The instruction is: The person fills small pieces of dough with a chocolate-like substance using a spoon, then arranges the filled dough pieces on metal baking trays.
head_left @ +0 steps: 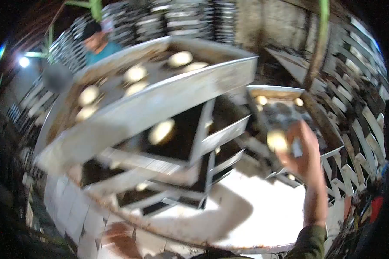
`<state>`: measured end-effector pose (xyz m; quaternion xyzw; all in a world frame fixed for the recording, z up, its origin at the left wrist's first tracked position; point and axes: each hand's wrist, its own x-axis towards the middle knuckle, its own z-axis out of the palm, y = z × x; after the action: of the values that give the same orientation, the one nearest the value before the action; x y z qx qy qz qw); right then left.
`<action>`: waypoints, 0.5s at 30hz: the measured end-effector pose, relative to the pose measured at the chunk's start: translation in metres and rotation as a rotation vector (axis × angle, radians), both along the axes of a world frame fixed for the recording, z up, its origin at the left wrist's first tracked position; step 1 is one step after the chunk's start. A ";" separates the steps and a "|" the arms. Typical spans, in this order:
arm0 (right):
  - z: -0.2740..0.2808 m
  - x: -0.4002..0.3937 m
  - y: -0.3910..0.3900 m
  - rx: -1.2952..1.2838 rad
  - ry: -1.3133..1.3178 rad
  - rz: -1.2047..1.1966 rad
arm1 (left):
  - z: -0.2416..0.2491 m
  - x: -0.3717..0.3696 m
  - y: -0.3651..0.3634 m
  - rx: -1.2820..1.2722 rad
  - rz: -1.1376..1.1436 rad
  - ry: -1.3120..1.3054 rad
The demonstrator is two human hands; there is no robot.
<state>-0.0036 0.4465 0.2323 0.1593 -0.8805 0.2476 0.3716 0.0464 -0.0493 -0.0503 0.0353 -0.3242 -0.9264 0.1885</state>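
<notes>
My right hand (304, 149) reaches forward over the right-hand metal tray (328, 108), blurred by motion. Its fingers are bent around a pale, round dough ball (276, 140) on the hand's left side. Two smaller pale balls (298, 102) lie along that tray's far part. A brown blurred shape at the lower left, perhaps my left hand (122, 239), is low beside the table edge; its fingers do not show clearly. In front, a large tilted metal tray (160, 99) carries several dough balls (135, 74) and sits atop other stacked trays (224, 134).
Below the stack is a white table (263, 216) with a curved front edge. Tall piles of metal trays stand along the back (186, 21) and at the right (358, 142). A person (101, 47) in a teal top is behind the large tray. A green pole (322, 39) rises at the right.
</notes>
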 end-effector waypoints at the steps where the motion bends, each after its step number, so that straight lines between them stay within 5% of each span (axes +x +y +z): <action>1: -0.023 0.026 -0.047 0.008 0.052 0.070 | 0.037 0.009 0.029 -0.083 -0.268 0.044; 3: -0.083 0.064 -0.145 0.091 0.079 0.260 | 0.114 0.028 0.089 -0.389 -0.795 0.180; 4: -0.120 0.080 -0.210 -0.048 -0.071 0.327 | 0.116 0.042 0.082 -0.165 -0.786 0.143; 5: -0.126 0.082 -0.267 0.156 -0.811 0.544 | 0.094 0.052 0.056 -0.010 -0.753 -0.165; 6: -0.172 0.101 -0.311 0.141 -0.555 0.677 | 0.102 0.061 0.030 -0.258 -0.593 -0.249; 8: -0.189 0.115 -0.360 0.330 -0.527 1.059 | 0.063 0.087 -0.035 -0.037 -0.382 -0.491; 10: -0.185 0.110 -0.398 0.136 -1.052 1.188 | 0.043 0.104 -0.067 0.078 -0.173 -0.556; 12: -0.189 0.099 -0.460 -0.408 -0.653 0.797 | 0.056 0.106 -0.080 -0.026 -0.127 -0.441; 13: -0.216 0.080 -0.492 -0.617 -0.593 0.681 | 0.040 0.103 -0.085 -0.346 -0.146 -0.470; 14: -0.216 0.058 -0.522 -0.681 -0.708 0.576 | 0.031 0.098 -0.091 -0.404 -0.168 -0.529; 15: -0.264 0.012 -0.549 -0.947 -0.614 0.655 | 0.029 0.083 -0.109 -0.182 -0.168 -0.432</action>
<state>0.0084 -0.1023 -0.0321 0.1605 -0.6480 0.7435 0.0382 0.1290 -0.1585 -0.0210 0.1885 -0.4409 -0.8766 0.0396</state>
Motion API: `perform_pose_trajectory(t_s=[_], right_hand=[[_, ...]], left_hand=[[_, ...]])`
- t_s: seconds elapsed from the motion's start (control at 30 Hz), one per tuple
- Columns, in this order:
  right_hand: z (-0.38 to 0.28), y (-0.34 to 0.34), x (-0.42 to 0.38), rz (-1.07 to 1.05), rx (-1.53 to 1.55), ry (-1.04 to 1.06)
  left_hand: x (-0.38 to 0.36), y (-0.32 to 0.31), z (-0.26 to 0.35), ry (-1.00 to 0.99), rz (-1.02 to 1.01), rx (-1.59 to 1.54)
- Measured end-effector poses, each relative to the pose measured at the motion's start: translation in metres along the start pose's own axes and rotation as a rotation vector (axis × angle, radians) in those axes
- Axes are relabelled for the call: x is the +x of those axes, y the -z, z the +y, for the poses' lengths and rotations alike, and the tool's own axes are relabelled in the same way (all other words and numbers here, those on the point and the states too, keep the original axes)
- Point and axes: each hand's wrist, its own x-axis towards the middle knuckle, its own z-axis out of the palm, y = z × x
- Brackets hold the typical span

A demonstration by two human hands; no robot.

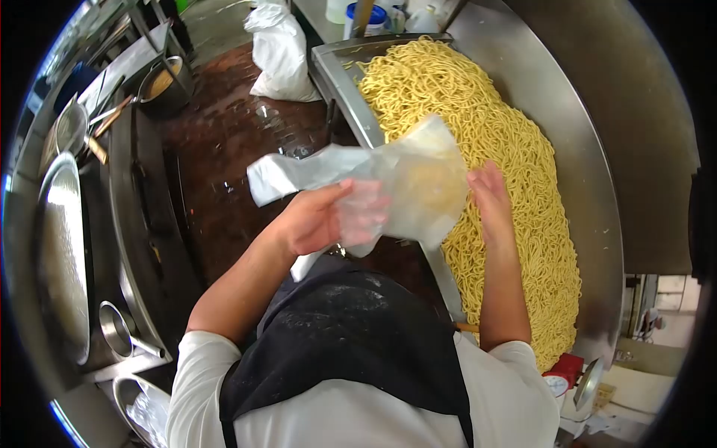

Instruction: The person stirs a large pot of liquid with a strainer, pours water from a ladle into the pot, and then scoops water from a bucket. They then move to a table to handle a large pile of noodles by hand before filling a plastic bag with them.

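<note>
A translucent plastic bag (426,179) hangs in front of me, spread out between my hands. My left hand (328,216) is closed on its left part, and its fingers show hazily through the plastic. Yellow shows through the right part of the bag. My right hand (491,198) is at the bag's right edge, palm toward it, with fingers stretched out and slightly blurred. Under the bag and my right hand lies a big heap of yellow noodles (523,246) in a long metal trough (541,67).
A red scale (565,371) stands at the trough's near end. A white sack (280,56) sits on the wet brown floor (224,127). To the left is a cooking station with a large metal pan (63,254), a strainer (72,128) and a pot (166,86).
</note>
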Motion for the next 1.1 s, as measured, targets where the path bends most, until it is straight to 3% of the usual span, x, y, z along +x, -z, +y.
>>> perform_pose_trajectory(t_s=[0.03,0.07,0.1,0.13,0.17,0.2,0.23,0.3,0.33,0.37,0.43,0.47,0.5,0.57,0.6,0.63,0.7,0.77,0.8,0.83,0.87,0.9,0.97,1.0,1.03,1.07,1.1], right_hand=[[-0.018,0.001,-0.010,0.016,0.010,-0.006],[-0.035,-0.001,-0.019,0.097,-0.250,0.298],[-0.046,-0.006,-0.023,0.177,-0.509,0.601],[-0.051,-0.015,-0.026,0.195,-0.496,0.589],[-0.053,-0.026,-0.029,0.136,-0.614,0.719],[-0.053,-0.034,-0.026,0.078,-0.735,0.843],[-0.047,-0.036,-0.012,0.104,-0.729,0.822],[-0.034,-0.035,0.027,0.098,0.429,0.358],[-0.034,-0.041,0.035,0.123,0.426,0.351],[-0.035,-0.051,0.041,0.183,0.113,0.519],[-0.037,-0.073,0.056,0.293,-0.545,0.794],[-0.036,-0.080,0.066,0.333,-0.556,0.758],[-0.035,-0.080,0.083,0.413,-0.437,0.584],[-0.040,-0.067,0.110,0.564,-0.190,0.261],[-0.046,-0.060,0.115,0.604,-0.199,0.246],[-0.052,-0.053,0.119,0.685,-0.182,0.304],[-0.067,-0.042,0.115,0.804,-0.171,0.353],[-0.092,-0.033,0.102,0.983,-0.295,0.343],[-0.095,-0.028,0.095,1.000,-0.302,0.333],[-0.096,-0.022,0.088,1.016,-0.273,0.195],[-0.101,-0.022,0.087,1.020,-0.243,0.058],[-0.108,-0.024,0.090,1.015,-0.244,0.053],[-0.134,-0.033,0.102,0.965,-1.216,0.365],[-0.151,-0.043,0.113,0.957,-1.208,0.369],[-0.171,-0.060,0.126,0.800,-1.233,0.437],[-0.179,-0.069,0.134,0.650,-1.252,0.499],[-0.172,-0.071,0.140,0.666,-1.247,0.491]], left_hand=[[0.021,-0.016,0.007,0.000,-0.036,0.021],[0.044,-0.027,0.009,0.013,-0.038,0.030],[0.066,-0.037,0.013,0.076,-0.276,-0.091],[0.087,-0.047,0.014,0.147,-0.508,-0.214],[0.112,-0.050,0.003,0.225,-0.614,-0.207],[0.115,-0.084,0.005,0.197,-0.415,0.017],[0.130,-0.092,0.010,0.227,-0.419,0.028],[0.160,-0.096,0.020,0.322,-0.493,0.115],[0.172,-0.093,0.025,0.329,-0.482,0.110],[0.188,-0.087,0.031,0.359,-0.496,0.108],[0.225,-0.069,0.052,0.187,-0.468,0.226],[0.234,-0.061,0.064,0.279,-0.465,0.020],[0.244,-0.053,0.078,0.332,-0.490,0.028],[0.261,-0.037,0.102,0.309,-0.741,0.229],[0.268,-0.024,0.107,0.344,-0.635,0.362],[0.279,-0.015,0.118,0.372,-0.669,0.369],[0.304,0.004,0.139,0.667,-0.286,0.445],[0.345,0.042,0.136,0.673,-0.120,-0.049],[0.370,0.064,0.147,0.662,-0.120,-0.075],[0.389,0.079,0.159,0.646,-0.116,-0.104],[0.394,0.075,0.165,0.654,-0.113,-0.108],[0.398,0.072,0.172,0.574,-0.074,-0.055],[0.399,0.069,0.176,0.487,-0.023,-0.002],[0.397,0.063,0.169,0.342,-0.123,0.239],[0.394,0.057,0.162,0.197,-0.224,0.484],[0.385,0.043,0.162,0.201,-0.222,0.495],[0.376,0.028,0.161,0.182,-0.336,0.568]])
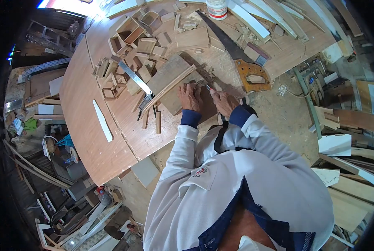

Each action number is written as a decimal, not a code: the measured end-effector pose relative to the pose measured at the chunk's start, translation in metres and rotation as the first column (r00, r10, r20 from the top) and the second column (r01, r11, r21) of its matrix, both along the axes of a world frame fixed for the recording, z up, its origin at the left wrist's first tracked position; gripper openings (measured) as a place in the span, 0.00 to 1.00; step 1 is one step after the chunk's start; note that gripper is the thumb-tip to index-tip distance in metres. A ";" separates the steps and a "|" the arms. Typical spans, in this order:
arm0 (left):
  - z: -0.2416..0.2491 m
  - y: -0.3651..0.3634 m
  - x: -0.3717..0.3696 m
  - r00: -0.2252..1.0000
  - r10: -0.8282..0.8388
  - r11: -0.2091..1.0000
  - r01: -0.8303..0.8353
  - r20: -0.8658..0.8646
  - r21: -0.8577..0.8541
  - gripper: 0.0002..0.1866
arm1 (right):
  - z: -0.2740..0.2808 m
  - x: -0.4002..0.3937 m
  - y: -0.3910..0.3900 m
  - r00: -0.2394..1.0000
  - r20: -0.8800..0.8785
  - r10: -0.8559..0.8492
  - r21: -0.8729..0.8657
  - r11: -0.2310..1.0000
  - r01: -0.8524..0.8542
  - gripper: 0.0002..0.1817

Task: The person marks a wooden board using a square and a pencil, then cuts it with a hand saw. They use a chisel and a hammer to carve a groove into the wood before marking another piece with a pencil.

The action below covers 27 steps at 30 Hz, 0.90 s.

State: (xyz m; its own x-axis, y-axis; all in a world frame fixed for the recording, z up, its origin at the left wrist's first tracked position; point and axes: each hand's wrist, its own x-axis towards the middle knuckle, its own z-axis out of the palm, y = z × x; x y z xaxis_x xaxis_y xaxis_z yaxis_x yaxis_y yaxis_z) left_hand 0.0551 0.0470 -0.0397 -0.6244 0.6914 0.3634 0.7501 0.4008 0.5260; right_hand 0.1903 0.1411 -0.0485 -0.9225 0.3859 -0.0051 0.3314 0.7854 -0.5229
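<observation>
My left hand (190, 97) is at the near edge of a flat board (169, 81), its fingers bent down over something small that I cannot make out. To its right, my right hand (223, 101) is closed around a slim tool (209, 88) with a reddish part, its tip pointing toward my left hand. A long narrow wood strip (170, 88) lies slantwise across the board, left of my left hand. A metal square (136, 78) rests beyond the strip's lower end.
A handsaw (237, 54) with a wooden handle lies right of the hands. Small wooden boxes and offcuts (132, 31) are piled at the upper left. A white tub (216, 9) stands at the back. A pale pointed strip (102, 120) lies on the tabletop (80, 108).
</observation>
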 end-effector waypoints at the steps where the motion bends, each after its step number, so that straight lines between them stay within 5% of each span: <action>1: 0.001 0.000 0.000 1.000 0.003 1.000 -0.003 0.017 -0.004 0.09 | 0.001 0.000 0.000 1.000 -0.004 0.024 0.012 1.000 -0.024 0.19; 14: -0.017 -0.006 -0.007 0.997 -0.021 1.000 0.022 0.078 -0.015 0.13 | 0.011 -0.002 0.000 0.999 0.025 0.027 -0.031 0.999 -0.027 0.19; 23: 0.000 -0.002 -0.003 0.993 -0.023 1.000 0.024 0.118 -0.007 0.09 | 0.027 -0.002 0.006 0.997 0.073 -0.017 -0.302 0.953 0.038 0.18; 25: 0.000 -0.001 -0.004 0.994 -0.050 0.999 0.050 0.093 0.002 0.09 | 0.017 -0.002 0.007 0.996 -0.025 0.090 -0.008 0.996 -0.091 0.15; 27: 0.003 -0.002 -0.002 0.994 -0.048 0.999 0.050 0.098 -0.018 0.08 | 0.014 -0.010 0.006 0.995 0.074 0.071 -0.066 0.996 -0.066 0.15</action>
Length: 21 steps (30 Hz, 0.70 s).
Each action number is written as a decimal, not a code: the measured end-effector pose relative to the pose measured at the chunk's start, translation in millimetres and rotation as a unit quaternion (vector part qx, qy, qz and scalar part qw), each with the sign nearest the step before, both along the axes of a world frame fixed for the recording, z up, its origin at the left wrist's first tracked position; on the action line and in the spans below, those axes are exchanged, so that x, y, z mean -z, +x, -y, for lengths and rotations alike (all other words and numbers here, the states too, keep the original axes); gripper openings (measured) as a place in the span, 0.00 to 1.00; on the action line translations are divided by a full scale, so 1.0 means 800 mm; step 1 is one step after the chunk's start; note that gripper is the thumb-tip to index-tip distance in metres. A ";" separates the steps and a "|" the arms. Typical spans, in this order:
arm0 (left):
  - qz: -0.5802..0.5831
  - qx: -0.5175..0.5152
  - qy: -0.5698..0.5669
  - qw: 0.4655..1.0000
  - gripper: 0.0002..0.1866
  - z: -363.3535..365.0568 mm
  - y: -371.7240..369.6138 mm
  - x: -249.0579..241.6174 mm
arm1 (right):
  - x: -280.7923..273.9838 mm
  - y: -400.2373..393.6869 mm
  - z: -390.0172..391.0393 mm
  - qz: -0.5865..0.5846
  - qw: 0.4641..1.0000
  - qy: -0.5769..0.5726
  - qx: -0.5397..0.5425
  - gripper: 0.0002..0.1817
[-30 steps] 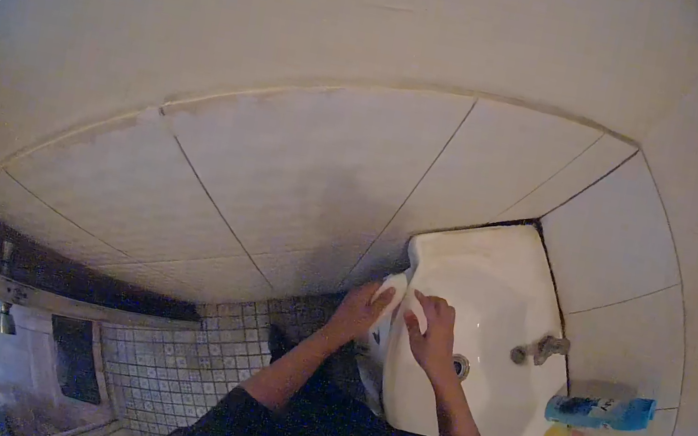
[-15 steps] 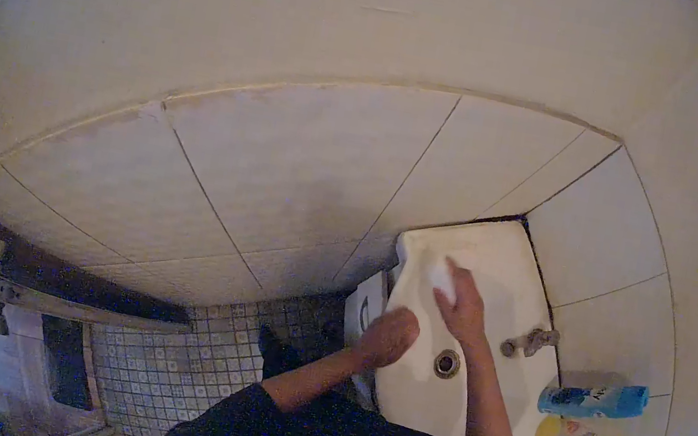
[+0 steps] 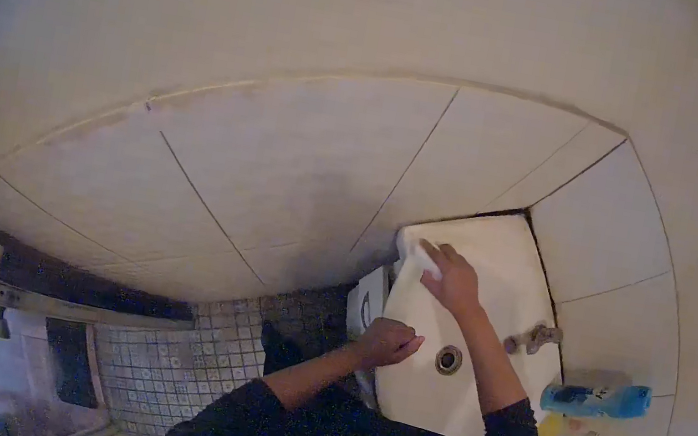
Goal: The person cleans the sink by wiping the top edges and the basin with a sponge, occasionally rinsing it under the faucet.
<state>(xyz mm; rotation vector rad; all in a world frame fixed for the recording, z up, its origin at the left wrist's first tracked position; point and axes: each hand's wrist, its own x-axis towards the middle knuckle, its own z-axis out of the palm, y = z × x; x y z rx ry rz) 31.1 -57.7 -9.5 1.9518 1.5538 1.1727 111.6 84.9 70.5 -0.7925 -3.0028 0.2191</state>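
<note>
My right hand (image 3: 455,282) presses a small white wad (image 3: 428,263) against the far left part of the white sink (image 3: 419,405). Its fingers are closed over the wad, which could be a cloth or tissue; the blur hides its kind. My left hand (image 3: 388,345) is curled into a fist at the sink's near left rim. Whatever it may hold is hidden. Between my forearms shows the round drain (image 3: 449,359) of the basin.
A tap (image 3: 539,339) stands on the sink's right side. Beside it lie a blue bottle (image 3: 595,401) and a yellow-capped tube (image 3: 551,427). A white cabinet (image 3: 365,299) is under the sink. Tiled walls (image 3: 319,176) border it, and patterned floor tiles (image 3: 202,378) lie to the left.
My right hand has moved slightly left with the white wad, toward the sink's left rim. My left hand has shifted a little downward and turned.
</note>
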 end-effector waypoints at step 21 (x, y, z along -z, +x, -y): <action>-0.011 0.014 0.003 1.000 0.19 -0.002 -0.002 0.000 | 0.007 -0.002 0.025 -0.036 0.997 0.050 0.050 0.28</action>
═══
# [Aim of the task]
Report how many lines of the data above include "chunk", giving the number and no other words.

# [Exercise answer]
3